Lord Justice-Clerk—This motion raises a question as to the certification of the skilled witnesses for special fees. The application for that certification was made in proper time. Unfortunately the Sheriff-Substitute has not dealt with it at the proper time, but I do not see why the defenders should suffer through this.

I think our proper course is to remit to the Sheriff-Substitute who tried the case to grant the certificate either for or against the application. If the Sheriff-Substitute wishes to refresh his memory he can have the proof and the interlocutor sheet sent to him. I am for granting the motion.
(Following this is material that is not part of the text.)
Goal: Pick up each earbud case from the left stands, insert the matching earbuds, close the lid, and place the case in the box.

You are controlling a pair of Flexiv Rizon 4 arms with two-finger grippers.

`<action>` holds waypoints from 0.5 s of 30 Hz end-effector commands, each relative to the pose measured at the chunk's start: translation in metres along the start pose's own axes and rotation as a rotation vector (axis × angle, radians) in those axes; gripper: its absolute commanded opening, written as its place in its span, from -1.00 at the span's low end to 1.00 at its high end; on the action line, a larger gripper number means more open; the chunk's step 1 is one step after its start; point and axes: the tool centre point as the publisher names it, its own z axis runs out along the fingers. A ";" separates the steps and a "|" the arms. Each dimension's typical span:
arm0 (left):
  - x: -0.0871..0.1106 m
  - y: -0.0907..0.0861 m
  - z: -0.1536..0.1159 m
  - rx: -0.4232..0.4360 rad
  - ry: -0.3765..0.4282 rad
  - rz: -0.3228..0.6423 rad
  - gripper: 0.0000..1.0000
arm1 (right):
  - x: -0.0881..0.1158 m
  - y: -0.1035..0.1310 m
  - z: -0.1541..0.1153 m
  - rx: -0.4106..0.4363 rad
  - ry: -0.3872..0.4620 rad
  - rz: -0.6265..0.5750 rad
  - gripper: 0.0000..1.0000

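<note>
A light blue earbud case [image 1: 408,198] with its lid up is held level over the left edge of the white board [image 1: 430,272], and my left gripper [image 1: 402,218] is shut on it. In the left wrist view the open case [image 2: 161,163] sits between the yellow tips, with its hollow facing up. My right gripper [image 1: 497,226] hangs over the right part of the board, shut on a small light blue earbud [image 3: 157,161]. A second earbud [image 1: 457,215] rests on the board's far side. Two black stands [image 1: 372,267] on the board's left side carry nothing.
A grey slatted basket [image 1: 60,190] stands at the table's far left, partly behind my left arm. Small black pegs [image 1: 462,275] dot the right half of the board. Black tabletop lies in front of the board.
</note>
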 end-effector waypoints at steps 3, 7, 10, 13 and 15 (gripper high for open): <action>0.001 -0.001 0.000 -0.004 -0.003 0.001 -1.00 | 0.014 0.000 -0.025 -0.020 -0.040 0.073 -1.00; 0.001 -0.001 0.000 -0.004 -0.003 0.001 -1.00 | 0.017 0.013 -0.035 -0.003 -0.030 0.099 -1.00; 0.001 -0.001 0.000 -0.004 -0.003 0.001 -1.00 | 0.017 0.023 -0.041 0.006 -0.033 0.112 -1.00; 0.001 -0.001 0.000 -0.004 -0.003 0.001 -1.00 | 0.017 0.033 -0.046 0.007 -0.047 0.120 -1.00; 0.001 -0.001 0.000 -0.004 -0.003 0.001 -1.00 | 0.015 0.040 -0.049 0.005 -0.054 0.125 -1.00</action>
Lord Salvesen—I am of the same opinion. I think it is desirable that the construction of the section of the Act of Sederunt which has been referred to here should be authoritatively settled. [ His Lordship here read section X, 5 ( b).] I am quite clear that that provision does not make it incumbent on the judge to grant the certificate within eight days after the date of the final interlocutor. It is enough if the application is made within that period. It is not possible for the party to secure that the judge shall grant the certificate; all that he can do is to apply for such a certificate. There may be excellent reasons why the judge cannot immediately apply his mind to such a motion, as, for instance, his absence from home—as happened in this case—or illness: and the suggestion that the successful party forfeits his right to obtain the certificate by not thereafter reminding the judge of his failure to grant it does not commend itself to my mind.
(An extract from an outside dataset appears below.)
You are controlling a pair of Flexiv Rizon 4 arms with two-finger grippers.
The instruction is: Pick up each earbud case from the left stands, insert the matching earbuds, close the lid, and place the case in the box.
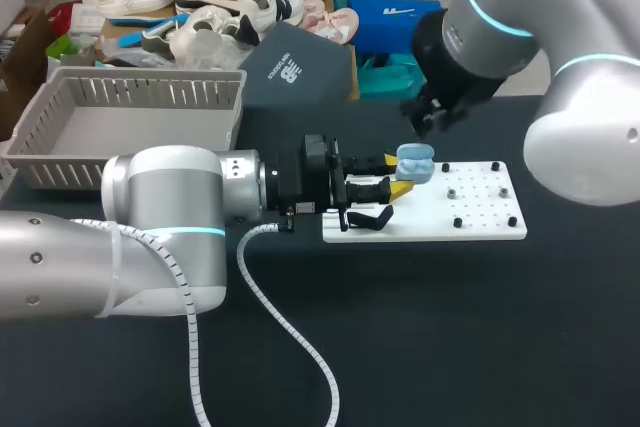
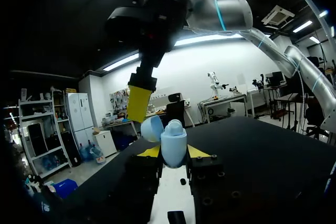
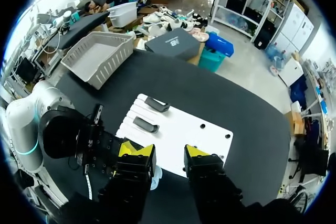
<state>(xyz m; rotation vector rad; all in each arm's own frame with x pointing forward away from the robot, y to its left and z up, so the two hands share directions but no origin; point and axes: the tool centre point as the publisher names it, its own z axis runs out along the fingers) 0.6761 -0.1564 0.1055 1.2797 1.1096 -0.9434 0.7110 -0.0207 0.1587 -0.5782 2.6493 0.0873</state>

According to the practice in the Sheriff Court the judge who tried the case does not deal with such a certificate if, before it is brought to his notice, he finds that an appeal has been taken to a higher Court. I do not in the least suggest that it is incumbent on him to deal with it even although he has not the interlocutor sheet before him; but it was quite natural that the litigants here should, in view of that practice, not have thought it proper or decent to make any further application to the Sheriff-Substitute other than that which they had already made, and which was strictly in terms of the Act of Sederunt. No inconvenience really is caused by the judge's failure to deal with the matter at the time except in so far as he himself may have to refresh his mind with regard to the facts of the case so as to enable him to deal with it judicially. The practical question arises only when there has been a final interlocutor and an account falls to be taxed.

Accordingly, I think there is no doubt that the appellants here are entirely within their rights, and that we should adopt the course which your Lordship in the chair has proposed, of remitting to the Sheriff-Substitute to deal with the application, which it would have been better if he had dealt with at the time it was made.

Lord Guthrie—I am of the same opinion. I desire only to add that I am sure the Court does not wish to give countenance to the idea that an application of this kind should not be dealt with at once by the Judge. He is obviously in a much better position to deal with it if he does so at once. I am bound to say that in one's own experience in the Outer House I often found it difficult after the lapse of some time to apply one's judgment to the question of how many and which witnesses should be certified.

Lord Justice-Clerk—I should like to add, as regards the interpretation of the section of C. A. S. referred to, that the words “within eight days” apply to the application, and have nothing whatever to do with the time of the decision as to the certificate.

Lord Dundas was not present, being engaged in the Extra Division.

The Court pronounced this interlocutor—

“Remit to Sheriff-Substitute Boyd to consider and dispose of, as to him may seem just, the motion for the defenders craving certification of skilled witnesses and also the sanction of the employment

Page: 300

of counsel: Direct the said Sheriff-Substitute to append his decision to the said motion.”

Counsel:

Counsel for the Pursuers— Crawford. Agents— Simpson & Marwick, W.S.

Counsel for the Defenders— Duffes. Agents— J. S. & J. W. Fraser-Tytler, W.S.